O senhor tem exemplos que demonstram essa melhoria no atendimento com o Samu?

Além de ter sido ministro da Saúde, eu fui secretário do maior Samu do mundo, que é o da cidade de São Paulo que atende a mais de 12 milhões de brasileiros. E o que a gente tem aprendido nas experiencias em todo o país é que os hospitais de referência têm uma redução dos atendimentos que não precisavam vir pra esses hospitais, e vem para esses hospitais exatamente os casos mais graves, e pelo Samu esses pacientes chegam num estado melhor, com mais condições de serem tratados, menor risco de perder a vida.
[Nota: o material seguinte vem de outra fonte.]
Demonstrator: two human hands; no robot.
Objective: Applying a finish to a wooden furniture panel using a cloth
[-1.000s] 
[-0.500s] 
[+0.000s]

Ou seja, é muito bom para a pessoa que precisa ser salva e muito bom para quem trabalha num hospital de referência, que começa a receber apenas os casos mais graves.

Na sua avaliação, ainda é preciso evoluir na fiscalização do serviço, diante de denúncias na mídia de deterioração de equipamentos e de ambulâncias?
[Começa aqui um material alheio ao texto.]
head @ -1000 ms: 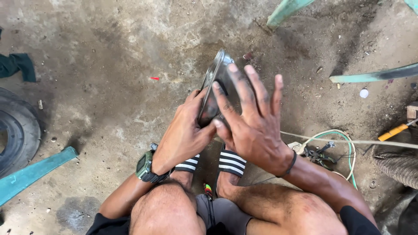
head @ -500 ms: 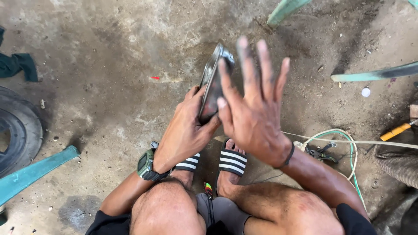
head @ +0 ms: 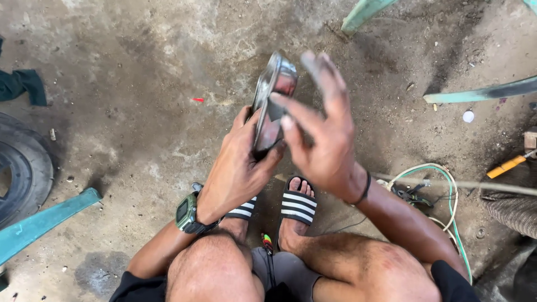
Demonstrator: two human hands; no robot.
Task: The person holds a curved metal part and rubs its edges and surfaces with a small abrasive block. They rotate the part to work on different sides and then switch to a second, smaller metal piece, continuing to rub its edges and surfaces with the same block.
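Head view: my left hand (head: 238,168) grips the oval metal lamp housing (head: 272,100) by its lower edge, tilted up over the concrete floor (head: 140,134), steadying it. My right hand (head: 321,134) holds nothing, fingers (head: 296,109) spread wide, brushing its face.

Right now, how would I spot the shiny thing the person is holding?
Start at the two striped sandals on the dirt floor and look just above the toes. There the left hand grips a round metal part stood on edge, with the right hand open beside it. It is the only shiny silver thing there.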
Precisamos avançar em duas questões: primeiro, nos recursos para a saúde, tanto no combate à corrupção como ter mais investimentos. Infelizmente estamos num momento crítico porque o Congresso Nacional aprovou um congelamento de 20 anos nos investimentos públicos e isso certamente está gerando impactos não só no Samu ,mas no atendimento da saúde da família, em cortes de agentes comunitários de saúde, enfim, no atendimento à saúde como um todo. Mais um motivo para a existência do Samu, porque quando tem uma situação generalizada de piora na saúde não podemos ter equipamentos com recursos já garantidos, parados. Pelo contrário, a gente precisa colocá-los em funcionamento o mais rápido possível. E junto com isso, ir aprimorando o monitoramento, a fiscalização dos recursos e ter indicadores. Uma das coisas que tenho ajudado o Consórcio é exatamente definir indicadores que vão mostrando a evolução do atendimento. Divulgar esses indicadores com frequência vai ser muito importante para a população comparar, e até saber se o Samu aumenta o atendimento de um hospital e se reduz de outro.

O Samu é uma política de Estado e não de Governo, ou seja, ele vem para auxiliar no atendimento, e não ser utilizado como uma estratégia política. Como o senhor avalia isso?

É exatamente isso, o Samu é uma política de Estado. A Portaria da Rede de Urgência e Emergência assinada em 2011 foi pactuada por secretários estaduais e municipais de todos os partidos e governos. Eu era ministro de um governo e Minas Gerais era governado por outro partido, o PSDB, e nós expandimos o Samu para várias regiões independente dos partidos políticos. O Consórcio (Cistri) envolve prefeitos de vários partidos políticos, então é uma política de Estado e que ultrapassa os governos. É um direito da população dessa região receber o Samu o mais rápido possível. É uma política que tem dado resultados positivos em todas as regiões. O primeiro Samu de Minas Gerais foi exatamente na região economicamente menos desenvolvida do Estado, que é a região Norte, de Montes Claros. Foi também o primeiro Samu do interior do país. Nessa região, tivemos uma redução de 14% da mortalidade de doenças cardiovasculares. Então, se na região menos desenvolvida de Minas o Samu tem tido impacto tão positivo, independente do número de leitos, imagina numa região rica e desenvolvida como é o Triângulo Mineiro. Vai ter um impacto fantástico de salvar vidas.